Shepard ignored the girl’s retort and reached into his bag to retrieve a smaller bag as he answered Axel: “Six days. She gets a little more than bread, though.” The stench of death immediately crept into the hallway, emanating outward from the bag Shepard held at the door’s window.
Axel gagged, but managed to regain face and whisper, “What is that?”
“Smells like Goldbill,” the guttural voice echoed from the cell. Lydia licked her lips and added, “Dead this morning.”
“You’ll have to cook it yourself,” Shepard said, then tossed it through the window. It landed with a heavy thud on the dirt floor and the strap loosened enough for the remains of at least one bird to spill out onto the floor.
“My pleasure,” a raspy voice sneered back.

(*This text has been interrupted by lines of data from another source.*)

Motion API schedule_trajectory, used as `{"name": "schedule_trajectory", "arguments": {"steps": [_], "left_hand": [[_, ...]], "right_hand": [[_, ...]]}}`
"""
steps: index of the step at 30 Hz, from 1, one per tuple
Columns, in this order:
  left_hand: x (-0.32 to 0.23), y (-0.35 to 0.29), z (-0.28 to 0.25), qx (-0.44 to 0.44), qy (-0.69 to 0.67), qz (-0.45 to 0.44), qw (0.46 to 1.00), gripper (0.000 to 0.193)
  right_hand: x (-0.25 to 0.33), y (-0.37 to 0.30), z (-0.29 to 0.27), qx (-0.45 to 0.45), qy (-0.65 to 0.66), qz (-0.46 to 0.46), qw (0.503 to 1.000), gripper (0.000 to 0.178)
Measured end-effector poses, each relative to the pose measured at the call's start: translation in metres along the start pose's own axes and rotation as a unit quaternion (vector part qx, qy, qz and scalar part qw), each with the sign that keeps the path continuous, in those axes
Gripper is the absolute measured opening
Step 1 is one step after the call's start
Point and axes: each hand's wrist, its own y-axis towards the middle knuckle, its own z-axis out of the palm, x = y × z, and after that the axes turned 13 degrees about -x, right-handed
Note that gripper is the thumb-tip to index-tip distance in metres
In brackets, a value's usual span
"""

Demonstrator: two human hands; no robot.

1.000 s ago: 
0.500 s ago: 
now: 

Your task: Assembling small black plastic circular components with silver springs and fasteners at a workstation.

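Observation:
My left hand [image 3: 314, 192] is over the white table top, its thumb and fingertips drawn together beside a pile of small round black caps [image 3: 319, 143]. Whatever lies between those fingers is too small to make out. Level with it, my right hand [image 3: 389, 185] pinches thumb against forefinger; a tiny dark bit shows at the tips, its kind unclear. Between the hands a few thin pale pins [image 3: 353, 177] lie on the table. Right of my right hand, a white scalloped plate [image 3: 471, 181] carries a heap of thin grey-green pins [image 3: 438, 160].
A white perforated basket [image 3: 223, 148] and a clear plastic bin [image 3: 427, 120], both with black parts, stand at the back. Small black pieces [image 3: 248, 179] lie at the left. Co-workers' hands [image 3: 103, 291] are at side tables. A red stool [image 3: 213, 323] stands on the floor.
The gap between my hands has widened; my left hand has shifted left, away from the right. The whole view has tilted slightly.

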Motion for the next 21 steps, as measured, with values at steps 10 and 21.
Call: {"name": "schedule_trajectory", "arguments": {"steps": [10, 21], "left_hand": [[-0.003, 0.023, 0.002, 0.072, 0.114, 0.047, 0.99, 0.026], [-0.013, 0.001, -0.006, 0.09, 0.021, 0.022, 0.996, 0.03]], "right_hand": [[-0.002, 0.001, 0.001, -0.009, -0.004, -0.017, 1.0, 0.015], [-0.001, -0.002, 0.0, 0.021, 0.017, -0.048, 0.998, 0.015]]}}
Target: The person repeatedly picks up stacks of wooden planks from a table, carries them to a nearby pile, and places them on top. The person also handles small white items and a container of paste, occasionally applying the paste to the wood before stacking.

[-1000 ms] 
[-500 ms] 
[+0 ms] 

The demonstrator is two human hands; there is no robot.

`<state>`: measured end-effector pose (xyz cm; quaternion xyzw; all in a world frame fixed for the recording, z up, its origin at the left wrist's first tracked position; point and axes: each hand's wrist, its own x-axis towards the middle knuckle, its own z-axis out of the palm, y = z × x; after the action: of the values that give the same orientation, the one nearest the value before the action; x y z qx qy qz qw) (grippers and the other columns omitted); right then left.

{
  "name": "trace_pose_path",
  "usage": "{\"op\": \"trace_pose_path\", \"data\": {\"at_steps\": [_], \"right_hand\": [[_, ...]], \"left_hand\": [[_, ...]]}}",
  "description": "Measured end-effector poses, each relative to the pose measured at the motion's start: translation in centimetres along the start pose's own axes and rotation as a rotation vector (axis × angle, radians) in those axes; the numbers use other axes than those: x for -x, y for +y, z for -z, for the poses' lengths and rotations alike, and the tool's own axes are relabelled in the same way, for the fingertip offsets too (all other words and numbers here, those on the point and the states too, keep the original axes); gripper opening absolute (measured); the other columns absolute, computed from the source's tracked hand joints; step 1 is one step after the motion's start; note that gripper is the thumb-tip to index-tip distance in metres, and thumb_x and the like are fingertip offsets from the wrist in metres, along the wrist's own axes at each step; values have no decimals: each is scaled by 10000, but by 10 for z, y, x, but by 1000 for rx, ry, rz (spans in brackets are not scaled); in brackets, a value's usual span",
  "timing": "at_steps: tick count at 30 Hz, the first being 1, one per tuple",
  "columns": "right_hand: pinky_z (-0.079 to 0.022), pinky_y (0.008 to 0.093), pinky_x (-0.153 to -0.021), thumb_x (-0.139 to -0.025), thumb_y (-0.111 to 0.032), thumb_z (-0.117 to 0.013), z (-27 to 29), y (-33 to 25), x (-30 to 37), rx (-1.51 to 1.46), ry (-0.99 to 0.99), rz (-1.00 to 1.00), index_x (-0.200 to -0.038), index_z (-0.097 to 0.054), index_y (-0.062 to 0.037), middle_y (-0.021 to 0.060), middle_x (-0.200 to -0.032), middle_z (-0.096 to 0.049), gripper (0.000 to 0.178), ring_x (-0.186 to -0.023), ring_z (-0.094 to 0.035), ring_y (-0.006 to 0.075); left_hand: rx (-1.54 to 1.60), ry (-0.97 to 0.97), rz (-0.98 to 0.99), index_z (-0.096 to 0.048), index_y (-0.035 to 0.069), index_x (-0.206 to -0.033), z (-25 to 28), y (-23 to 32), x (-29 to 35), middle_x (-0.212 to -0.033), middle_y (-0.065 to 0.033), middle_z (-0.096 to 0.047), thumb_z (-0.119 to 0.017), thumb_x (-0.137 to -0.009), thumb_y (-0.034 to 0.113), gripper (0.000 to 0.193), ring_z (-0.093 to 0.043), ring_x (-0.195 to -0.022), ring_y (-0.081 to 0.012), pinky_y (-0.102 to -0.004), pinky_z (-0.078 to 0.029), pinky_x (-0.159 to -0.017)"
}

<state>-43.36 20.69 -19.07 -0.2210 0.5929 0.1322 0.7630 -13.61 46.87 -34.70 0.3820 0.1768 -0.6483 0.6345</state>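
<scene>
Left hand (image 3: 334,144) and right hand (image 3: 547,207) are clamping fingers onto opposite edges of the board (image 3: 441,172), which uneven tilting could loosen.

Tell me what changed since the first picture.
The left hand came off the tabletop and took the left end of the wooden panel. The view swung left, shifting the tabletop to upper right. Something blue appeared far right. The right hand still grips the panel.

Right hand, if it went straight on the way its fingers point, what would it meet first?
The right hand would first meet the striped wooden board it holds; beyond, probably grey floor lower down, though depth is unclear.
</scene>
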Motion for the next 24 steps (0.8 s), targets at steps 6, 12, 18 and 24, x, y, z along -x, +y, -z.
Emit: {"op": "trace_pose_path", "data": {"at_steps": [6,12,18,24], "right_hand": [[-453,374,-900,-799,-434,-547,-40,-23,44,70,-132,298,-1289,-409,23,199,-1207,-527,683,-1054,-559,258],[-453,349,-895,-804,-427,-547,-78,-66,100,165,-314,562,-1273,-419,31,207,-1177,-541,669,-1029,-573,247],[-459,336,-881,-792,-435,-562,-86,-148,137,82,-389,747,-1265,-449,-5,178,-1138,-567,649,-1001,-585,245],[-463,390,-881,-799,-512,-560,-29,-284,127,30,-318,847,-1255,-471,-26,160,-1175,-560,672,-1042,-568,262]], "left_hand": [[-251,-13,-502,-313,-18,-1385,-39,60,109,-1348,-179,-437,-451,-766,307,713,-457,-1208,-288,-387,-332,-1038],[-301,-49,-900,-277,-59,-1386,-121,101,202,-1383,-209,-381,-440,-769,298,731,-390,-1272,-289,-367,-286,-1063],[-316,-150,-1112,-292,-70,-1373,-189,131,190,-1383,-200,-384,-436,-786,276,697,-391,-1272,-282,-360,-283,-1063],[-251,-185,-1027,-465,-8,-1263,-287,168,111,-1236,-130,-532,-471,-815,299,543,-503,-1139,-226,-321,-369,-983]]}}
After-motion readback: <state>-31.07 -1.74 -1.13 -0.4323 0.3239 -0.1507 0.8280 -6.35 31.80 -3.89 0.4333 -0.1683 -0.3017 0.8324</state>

Almost instantaneously, the inside of the entire cell burst into flames and Lydia leaped forward towards the bag of meat. Her long, green hair flowing behind her was the last visible thing Shepard saw before the flames fully engulfed her frail frame and Shepard shut the door’s window.
“What,” Axel stammered, trying to mentally make sense of what had just happened. “Is she — what was — ”
“Don’t worry,” Shepard said. “She does that. Couldn’t used to control it, either, hence the door.” He knocked and the thickness of the door sounded like he might as well be knocking on a cavernous wall instead.
“She’s f — fine?”
“She’s fine,” Shepard reassured his new co-jailer. After a moment, he opened the door’s window again, waited for the waves of heat rushing outward to subside, then peered inside. No flames remained; instead, the cell looked as it did just moments before: a simple dirt floor, sepulchral walls, and dominating shadows.
In the center of the cell, Lydia calmly sat cross-legged on the ground, fresh stains of black and red around her mouth and down her chin and neck. Seeing the window re-open, she brushed her hair out of her face, wiped her chin with a forearm, and smiled sweetly at her jailers, completely silent.